START DATA PROVIDED

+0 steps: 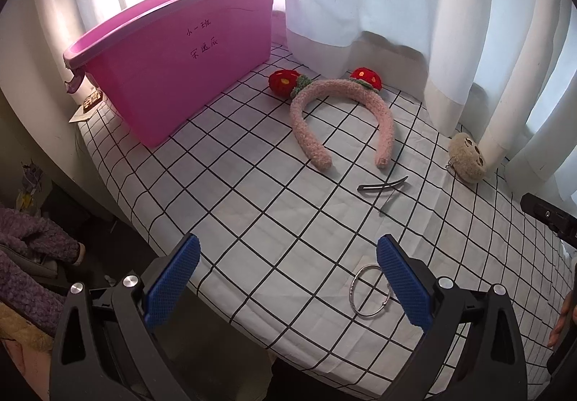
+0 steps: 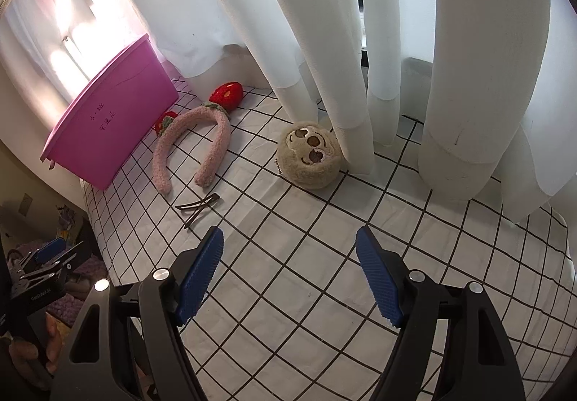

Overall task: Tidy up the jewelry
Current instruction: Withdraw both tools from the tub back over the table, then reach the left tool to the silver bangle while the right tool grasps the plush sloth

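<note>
The right gripper [image 2: 289, 242] is hovering wide open over the checked cloth [image 2: 324, 220] — nothing between its pads. A plush face [image 2: 311, 155] is lying ahead, touching the curtain [image 2: 324, 40].

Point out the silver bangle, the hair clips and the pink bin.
silver bangle [image 1: 368, 292], left wrist view, on its metal band at the left side.
hair clips [image 1: 383, 186], left wrist view, where the two dark clips cross.
pink bin [image 1: 187, 76], left wrist view, on its front wall.
</note>
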Demonstrator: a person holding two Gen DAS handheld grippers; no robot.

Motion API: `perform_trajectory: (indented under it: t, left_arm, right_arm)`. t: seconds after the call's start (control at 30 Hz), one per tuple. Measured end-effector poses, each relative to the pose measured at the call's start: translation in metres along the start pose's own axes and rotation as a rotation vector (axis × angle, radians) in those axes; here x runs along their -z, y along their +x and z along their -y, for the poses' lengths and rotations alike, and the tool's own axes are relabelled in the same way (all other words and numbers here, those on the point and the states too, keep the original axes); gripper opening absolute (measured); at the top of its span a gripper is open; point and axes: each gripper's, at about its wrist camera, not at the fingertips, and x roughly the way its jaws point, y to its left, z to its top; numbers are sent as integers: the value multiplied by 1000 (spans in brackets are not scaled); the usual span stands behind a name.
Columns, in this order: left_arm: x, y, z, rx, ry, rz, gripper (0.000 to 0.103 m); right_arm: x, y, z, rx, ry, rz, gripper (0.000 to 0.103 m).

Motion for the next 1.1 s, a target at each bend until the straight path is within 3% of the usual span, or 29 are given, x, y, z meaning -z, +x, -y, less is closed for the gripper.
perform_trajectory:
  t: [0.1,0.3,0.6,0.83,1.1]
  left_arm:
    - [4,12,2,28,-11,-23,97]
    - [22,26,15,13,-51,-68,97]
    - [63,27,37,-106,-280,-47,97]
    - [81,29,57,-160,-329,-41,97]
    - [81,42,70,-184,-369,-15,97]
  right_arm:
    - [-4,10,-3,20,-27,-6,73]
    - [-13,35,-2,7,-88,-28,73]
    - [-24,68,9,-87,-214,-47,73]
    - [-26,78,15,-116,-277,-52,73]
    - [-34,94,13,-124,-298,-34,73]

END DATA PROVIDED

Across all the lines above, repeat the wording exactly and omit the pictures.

+0 steps: 
+0 steps: 

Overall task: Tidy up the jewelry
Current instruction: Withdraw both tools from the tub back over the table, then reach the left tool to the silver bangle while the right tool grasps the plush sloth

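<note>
The right gripper [image 2: 289, 242] is hovering wide open over the checked cloth [image 2: 324, 220] — nothing between its pads. A plush face [image 2: 311, 155] is lying ahead, touching the curtain [image 2: 324, 40].

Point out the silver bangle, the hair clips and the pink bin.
silver bangle [image 1: 368, 292], left wrist view, on its metal band at the left side.
hair clips [image 1: 383, 186], left wrist view, where the two dark clips cross.
pink bin [image 1: 187, 76], left wrist view, on its front wall.
</note>
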Demonstrator: a person holding two Gen DAS handheld grippers; no robot.

Motion API: `perform_trajectory: (indented under it: t, left_arm, right_arm)`. t: seconds after the call's start (control at 30 Hz), one per tuple. Measured end-effector poses, each relative to the pose measured at the call's start: translation in metres along the start pose's own axes and rotation as a rotation vector (axis × angle, radians) in those axes; here x runs along their -z, y along their +x and z along their -y, for the poses' lengths and rotations alike, and the tool's own axes are relabelled in the same way (all other words and numbers here, those on the point and the states too, keep the original axes); gripper opening absolute (measured); at the top of its span a gripper is open; point and axes: each gripper's, at about its wrist camera, not at the fingertips, and x roughly the way its jaws point, y to its left, z to its top; numbers are sent as integers: the value multiplied by 1000 (spans in brackets are not scaled); the usual span stands behind a name.
Columns, in this order: left_arm: x, y, z, rx, ry, rz, gripper (0.000 to 0.103 m); right_arm: x, y, z, rx, ry, rz, gripper (0.000 to 0.103 m).

Motion for the next 1.1 s, a target at each bend until the straight path is within 3% of the usual span, or 29 are given, x, y, z meaning -z, +x, -y, less is closed for the gripper.
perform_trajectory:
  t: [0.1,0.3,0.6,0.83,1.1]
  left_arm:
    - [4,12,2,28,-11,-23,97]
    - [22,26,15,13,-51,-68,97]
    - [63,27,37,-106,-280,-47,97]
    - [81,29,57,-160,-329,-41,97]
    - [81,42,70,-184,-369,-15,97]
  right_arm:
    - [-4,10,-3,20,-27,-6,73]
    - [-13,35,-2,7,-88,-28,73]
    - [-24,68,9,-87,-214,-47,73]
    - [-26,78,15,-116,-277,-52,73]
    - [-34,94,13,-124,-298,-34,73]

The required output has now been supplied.